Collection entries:

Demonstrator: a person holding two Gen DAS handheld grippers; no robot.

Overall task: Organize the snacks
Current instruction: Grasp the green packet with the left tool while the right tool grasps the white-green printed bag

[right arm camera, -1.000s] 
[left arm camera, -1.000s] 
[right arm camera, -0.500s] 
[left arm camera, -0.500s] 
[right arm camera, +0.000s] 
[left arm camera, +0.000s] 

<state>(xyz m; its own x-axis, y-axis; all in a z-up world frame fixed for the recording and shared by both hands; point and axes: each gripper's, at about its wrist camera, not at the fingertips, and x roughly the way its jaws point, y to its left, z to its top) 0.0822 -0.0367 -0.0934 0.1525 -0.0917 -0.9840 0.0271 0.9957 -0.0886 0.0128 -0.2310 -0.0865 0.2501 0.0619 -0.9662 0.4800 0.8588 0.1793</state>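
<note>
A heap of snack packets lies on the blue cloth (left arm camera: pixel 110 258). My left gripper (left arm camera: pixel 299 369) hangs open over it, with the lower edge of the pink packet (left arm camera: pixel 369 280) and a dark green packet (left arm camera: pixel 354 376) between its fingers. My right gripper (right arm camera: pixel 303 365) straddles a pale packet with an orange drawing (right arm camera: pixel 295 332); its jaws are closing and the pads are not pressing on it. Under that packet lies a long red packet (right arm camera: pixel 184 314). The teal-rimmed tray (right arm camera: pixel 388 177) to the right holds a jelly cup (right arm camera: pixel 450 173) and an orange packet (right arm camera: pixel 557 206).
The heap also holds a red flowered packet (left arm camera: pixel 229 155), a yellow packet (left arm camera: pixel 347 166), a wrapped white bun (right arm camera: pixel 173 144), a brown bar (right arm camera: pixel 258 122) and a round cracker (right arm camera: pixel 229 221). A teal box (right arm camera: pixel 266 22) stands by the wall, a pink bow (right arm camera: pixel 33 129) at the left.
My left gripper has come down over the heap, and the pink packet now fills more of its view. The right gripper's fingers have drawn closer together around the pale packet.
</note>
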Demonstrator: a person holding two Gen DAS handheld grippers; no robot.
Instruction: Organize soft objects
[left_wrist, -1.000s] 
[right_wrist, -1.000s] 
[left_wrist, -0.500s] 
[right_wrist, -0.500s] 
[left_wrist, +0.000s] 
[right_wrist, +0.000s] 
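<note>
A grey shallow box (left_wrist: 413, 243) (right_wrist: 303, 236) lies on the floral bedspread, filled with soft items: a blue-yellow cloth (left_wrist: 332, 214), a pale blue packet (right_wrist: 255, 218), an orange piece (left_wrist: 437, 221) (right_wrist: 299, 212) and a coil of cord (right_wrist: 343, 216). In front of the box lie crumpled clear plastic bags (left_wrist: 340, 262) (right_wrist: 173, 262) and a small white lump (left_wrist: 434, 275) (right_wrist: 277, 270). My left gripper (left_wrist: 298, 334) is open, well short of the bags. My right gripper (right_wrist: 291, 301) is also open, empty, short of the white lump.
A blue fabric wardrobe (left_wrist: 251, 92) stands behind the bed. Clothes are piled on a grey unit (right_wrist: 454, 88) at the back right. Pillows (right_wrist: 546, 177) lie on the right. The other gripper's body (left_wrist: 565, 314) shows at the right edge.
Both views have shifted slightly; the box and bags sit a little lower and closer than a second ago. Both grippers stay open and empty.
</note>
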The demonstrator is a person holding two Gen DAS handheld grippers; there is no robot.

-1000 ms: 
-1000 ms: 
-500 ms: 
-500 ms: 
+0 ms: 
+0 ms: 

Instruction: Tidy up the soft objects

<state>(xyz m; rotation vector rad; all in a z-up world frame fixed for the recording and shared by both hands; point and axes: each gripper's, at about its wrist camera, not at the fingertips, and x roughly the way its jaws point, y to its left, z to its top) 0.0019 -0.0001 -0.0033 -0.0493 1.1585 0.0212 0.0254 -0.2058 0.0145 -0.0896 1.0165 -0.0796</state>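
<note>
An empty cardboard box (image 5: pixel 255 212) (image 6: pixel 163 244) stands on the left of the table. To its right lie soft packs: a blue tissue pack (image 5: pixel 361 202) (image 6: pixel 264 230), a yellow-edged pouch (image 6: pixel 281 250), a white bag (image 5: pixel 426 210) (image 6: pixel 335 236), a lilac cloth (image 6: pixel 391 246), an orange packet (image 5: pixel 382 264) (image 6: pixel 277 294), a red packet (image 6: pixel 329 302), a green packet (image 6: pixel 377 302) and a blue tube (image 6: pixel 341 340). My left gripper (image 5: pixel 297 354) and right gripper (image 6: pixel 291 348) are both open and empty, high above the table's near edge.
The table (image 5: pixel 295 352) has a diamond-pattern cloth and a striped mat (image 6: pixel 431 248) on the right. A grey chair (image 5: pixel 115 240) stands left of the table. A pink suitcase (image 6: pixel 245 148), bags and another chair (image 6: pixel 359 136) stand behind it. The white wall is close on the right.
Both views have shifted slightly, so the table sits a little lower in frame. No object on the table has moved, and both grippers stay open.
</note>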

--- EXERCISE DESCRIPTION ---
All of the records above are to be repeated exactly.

--- RESPONSE FOR THIS EXERCISE ---
Demonstrator: a person holding two Gen DAS handheld grippers; no robot.

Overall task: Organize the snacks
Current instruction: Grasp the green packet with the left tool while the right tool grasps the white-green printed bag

[right arm camera, -1.000s] 
[left arm camera, -1.000s] 
[right arm camera, -0.500s] 
[left arm camera, -0.500s] 
[right arm camera, +0.000s] 
[left arm camera, +0.000s] 

<state>(xyz m; its own x-axis, y-axis; all in a z-up world frame fixed for the recording and shared by both hands; point and axes: each gripper's, at about its wrist camera, not at the fingertips, and x roughly the way its jaws point, y to its left, z to its top) 0.0822 -0.0367 -0.0934 0.1525 -0.0917 -0.9840 0.0271 0.9957 -0.0886 0.0128 -0.2310 -0.0865 0.2501 0.0619 -0.9662 0.4800 0.8588 0.1793</state>
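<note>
A heap of snack packets lies on the blue cloth (left arm camera: pixel 110 258). My left gripper (left arm camera: pixel 299 369) hangs open over it, with the lower edge of the pink packet (left arm camera: pixel 369 280) and a dark green packet (left arm camera: pixel 354 376) between its fingers. My right gripper (right arm camera: pixel 303 365) straddles a pale packet with an orange drawing (right arm camera: pixel 295 332); its jaws are closing and the pads are not pressing on it. Under that packet lies a long red packet (right arm camera: pixel 184 314). The teal-rimmed tray (right arm camera: pixel 388 177) to the right holds a jelly cup (right arm camera: pixel 450 173) and an orange packet (right arm camera: pixel 557 206).
The heap also holds a red flowered packet (left arm camera: pixel 229 155), a yellow packet (left arm camera: pixel 347 166), a wrapped white bun (right arm camera: pixel 173 144), a brown bar (right arm camera: pixel 258 122) and a round cracker (right arm camera: pixel 229 221). A teal box (right arm camera: pixel 266 22) stands by the wall, a pink bow (right arm camera: pixel 33 129) at the left.
My left gripper has come down over the heap, and the pink packet now fills more of its view. The right gripper's fingers have drawn closer together around the pale packet.
</note>
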Demonstrator: a person holding two Gen DAS handheld grippers; no robot.
Instruction: Organize soft objects
[left_wrist, -1.000s] 
[right_wrist, -1.000s] 
[left_wrist, -0.500s] 
[right_wrist, -0.500s] 
[left_wrist, +0.000s] 
[right_wrist, +0.000s] 
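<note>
A grey shallow box (left_wrist: 413, 243) (right_wrist: 303, 236) lies on the floral bedspread, filled with soft items: a blue-yellow cloth (left_wrist: 332, 214), a pale blue packet (right_wrist: 255, 218), an orange piece (left_wrist: 437, 221) (right_wrist: 299, 212) and a coil of cord (right_wrist: 343, 216). In front of the box lie crumpled clear plastic bags (left_wrist: 340, 262) (right_wrist: 173, 262) and a small white lump (left_wrist: 434, 275) (right_wrist: 277, 270). My left gripper (left_wrist: 298, 334) is open, well short of the bags. My right gripper (right_wrist: 291, 301) is also open, empty, short of the white lump.
A blue fabric wardrobe (left_wrist: 251, 92) stands behind the bed. Clothes are piled on a grey unit (right_wrist: 454, 88) at the back right. Pillows (right_wrist: 546, 177) lie on the right. The other gripper's body (left_wrist: 565, 314) shows at the right edge.
Both views have shifted slightly; the box and bags sit a little lower and closer than a second ago. Both grippers stay open and empty.
</note>
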The demonstrator is a person holding two Gen DAS handheld grippers; there is no robot.

-1000 ms: 
-1000 ms: 
-500 ms: 
-500 ms: 
+0 ms: 
+0 ms: 

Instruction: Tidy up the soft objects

<state>(xyz m; rotation vector rad; all in a z-up world frame fixed for the recording and shared by both hands; point and axes: each gripper's, at about its wrist camera, not at the fingertips, and x roughly the way its jaws point, y to its left, z to its top) 0.0019 -0.0001 -0.0033 -0.0493 1.1585 0.0212 0.0254 -0.2058 0.0145 -0.0896 1.0165 -0.0796</state>
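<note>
An empty cardboard box (image 5: pixel 255 212) (image 6: pixel 163 244) stands on the left of the table. To its right lie soft packs: a blue tissue pack (image 5: pixel 361 202) (image 6: pixel 264 230), a yellow-edged pouch (image 6: pixel 281 250), a white bag (image 5: pixel 426 210) (image 6: pixel 335 236), a lilac cloth (image 6: pixel 391 246), an orange packet (image 5: pixel 382 264) (image 6: pixel 277 294), a red packet (image 6: pixel 329 302), a green packet (image 6: pixel 377 302) and a blue tube (image 6: pixel 341 340). My left gripper (image 5: pixel 297 354) and right gripper (image 6: pixel 291 348) are both open and empty, high above the table's near edge.
The table (image 5: pixel 295 352) has a diamond-pattern cloth and a striped mat (image 6: pixel 431 248) on the right. A grey chair (image 5: pixel 115 240) stands left of the table. A pink suitcase (image 6: pixel 245 148), bags and another chair (image 6: pixel 359 136) stand behind it. The white wall is close on the right.
Both views have shifted slightly, so the table sits a little lower in frame. No object on the table has moved, and both grippers stay open.
</note>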

The exercise has no further content.